[Source data]
◆ ◆ ◆ ◆ ◆ ◆ ◆
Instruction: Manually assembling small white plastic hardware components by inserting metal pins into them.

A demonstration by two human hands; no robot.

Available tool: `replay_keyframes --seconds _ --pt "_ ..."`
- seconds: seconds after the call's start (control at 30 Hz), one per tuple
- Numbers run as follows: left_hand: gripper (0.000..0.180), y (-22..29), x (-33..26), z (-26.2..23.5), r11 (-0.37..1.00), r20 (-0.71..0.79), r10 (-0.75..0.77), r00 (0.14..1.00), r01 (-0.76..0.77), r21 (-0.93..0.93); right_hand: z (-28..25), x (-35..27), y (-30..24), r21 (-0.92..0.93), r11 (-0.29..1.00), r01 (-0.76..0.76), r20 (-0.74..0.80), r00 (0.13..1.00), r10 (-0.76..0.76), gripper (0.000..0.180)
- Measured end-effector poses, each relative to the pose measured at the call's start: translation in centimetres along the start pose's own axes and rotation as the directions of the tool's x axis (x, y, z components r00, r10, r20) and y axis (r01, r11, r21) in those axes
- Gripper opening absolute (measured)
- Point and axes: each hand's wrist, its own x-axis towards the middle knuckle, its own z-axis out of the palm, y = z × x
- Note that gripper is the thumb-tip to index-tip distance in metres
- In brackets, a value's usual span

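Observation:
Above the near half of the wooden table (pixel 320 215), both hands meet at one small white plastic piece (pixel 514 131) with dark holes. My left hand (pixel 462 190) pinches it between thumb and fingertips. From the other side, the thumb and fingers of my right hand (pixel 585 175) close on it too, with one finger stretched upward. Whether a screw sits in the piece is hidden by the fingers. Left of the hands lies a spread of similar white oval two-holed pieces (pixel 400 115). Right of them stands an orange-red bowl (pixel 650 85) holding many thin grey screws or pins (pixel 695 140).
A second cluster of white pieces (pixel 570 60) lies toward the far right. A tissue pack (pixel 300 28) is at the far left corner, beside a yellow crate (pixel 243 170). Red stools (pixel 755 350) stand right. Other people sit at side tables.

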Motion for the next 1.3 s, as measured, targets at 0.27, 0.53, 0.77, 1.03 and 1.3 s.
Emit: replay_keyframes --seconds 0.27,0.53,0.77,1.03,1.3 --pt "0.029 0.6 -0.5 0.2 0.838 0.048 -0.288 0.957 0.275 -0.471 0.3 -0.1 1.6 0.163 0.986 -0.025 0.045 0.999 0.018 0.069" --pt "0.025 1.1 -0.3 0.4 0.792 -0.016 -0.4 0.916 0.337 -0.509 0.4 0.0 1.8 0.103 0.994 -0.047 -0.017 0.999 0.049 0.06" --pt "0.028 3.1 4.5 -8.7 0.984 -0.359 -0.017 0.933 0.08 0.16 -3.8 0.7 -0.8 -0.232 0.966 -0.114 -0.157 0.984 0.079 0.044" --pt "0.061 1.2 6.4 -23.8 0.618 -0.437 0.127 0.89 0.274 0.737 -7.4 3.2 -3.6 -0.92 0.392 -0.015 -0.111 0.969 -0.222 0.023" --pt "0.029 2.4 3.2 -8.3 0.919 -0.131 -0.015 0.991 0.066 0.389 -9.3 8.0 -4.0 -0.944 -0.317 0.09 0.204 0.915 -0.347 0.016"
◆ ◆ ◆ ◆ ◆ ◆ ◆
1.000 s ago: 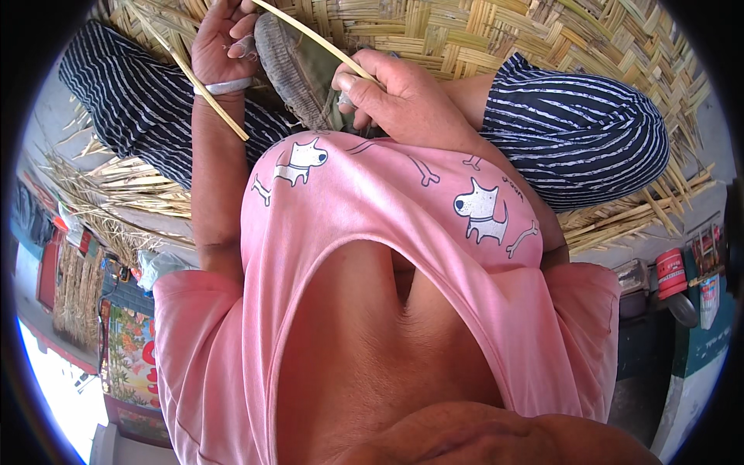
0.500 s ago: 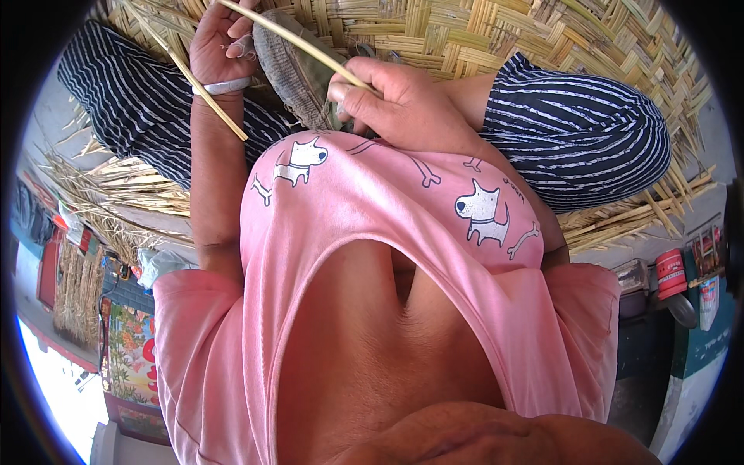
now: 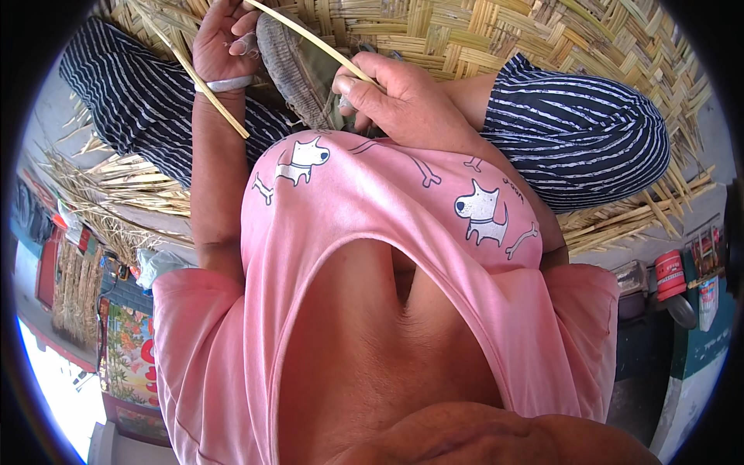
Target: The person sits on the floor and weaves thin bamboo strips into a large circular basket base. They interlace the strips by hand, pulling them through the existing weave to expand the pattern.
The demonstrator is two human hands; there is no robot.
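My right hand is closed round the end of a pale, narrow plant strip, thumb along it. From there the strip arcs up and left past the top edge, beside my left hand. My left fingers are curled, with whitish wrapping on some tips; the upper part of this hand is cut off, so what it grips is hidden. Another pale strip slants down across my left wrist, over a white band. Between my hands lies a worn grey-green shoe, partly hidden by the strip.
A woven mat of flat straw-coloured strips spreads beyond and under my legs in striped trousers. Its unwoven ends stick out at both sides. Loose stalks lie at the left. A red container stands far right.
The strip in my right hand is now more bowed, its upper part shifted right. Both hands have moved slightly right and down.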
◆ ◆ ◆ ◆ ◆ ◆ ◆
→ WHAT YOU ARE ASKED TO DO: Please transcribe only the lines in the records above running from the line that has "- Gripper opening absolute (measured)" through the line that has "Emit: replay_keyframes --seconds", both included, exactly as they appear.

→ PROBLEM SOLUTION:
- Gripper opening absolute (measured)
- Point and axes: each hand's wrist, its own x-axis towards the middle knuckle, its own z-axis out of the palm, y = z × x
- Note that gripper is the thumb-tip to index-tip distance in metres
- In brackets, a value's usual span

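Observation:
Above the near half of the wooden table (pixel 320 215), both hands meet at one small white plastic piece (pixel 514 131) with dark holes. My left hand (pixel 462 190) pinches it between thumb and fingertips. From the other side, the thumb and fingers of my right hand (pixel 585 175) close on it too, with one finger stretched upward. Whether a screw sits in the piece is hidden by the fingers. Left of the hands lies a spread of similar white oval two-holed pieces (pixel 400 115). Right of them stands an orange-red bowl (pixel 650 85) holding many thin grey screws or pins (pixel 695 140).
A second cluster of white pieces (pixel 570 60) lies toward the far right. A tissue pack (pixel 300 28) is at the far left corner, beside a yellow crate (pixel 243 170). Red stools (pixel 755 350) stand right. Other people sit at side tables.
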
Motion for the next 1.3 s, as measured, targets at 0.27, 0.53, 0.77, 1.03 and 1.3 s.
Emit: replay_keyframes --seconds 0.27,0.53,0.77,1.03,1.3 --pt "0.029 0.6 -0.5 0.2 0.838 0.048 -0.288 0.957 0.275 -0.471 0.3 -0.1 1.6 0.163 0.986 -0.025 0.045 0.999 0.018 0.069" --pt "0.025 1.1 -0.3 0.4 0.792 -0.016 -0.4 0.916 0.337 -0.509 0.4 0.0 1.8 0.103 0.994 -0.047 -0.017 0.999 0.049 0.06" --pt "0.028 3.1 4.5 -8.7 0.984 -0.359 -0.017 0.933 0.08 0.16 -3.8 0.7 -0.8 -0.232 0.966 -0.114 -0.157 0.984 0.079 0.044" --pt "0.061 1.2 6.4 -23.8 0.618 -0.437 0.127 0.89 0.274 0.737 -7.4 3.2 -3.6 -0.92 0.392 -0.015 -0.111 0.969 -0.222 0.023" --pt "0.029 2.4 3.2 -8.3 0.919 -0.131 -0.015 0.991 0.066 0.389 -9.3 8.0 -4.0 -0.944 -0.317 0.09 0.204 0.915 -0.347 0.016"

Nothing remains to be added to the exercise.